* TO DO:
Counting only the lines below that contain the word "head", what is the total? Give it with no other words.

* PROVIDED DATA:
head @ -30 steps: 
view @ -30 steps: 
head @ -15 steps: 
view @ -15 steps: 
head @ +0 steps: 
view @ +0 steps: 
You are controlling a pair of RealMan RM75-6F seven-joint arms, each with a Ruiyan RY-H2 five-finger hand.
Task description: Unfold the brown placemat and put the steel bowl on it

* ANSWER FOR THIS EXERCISE:
3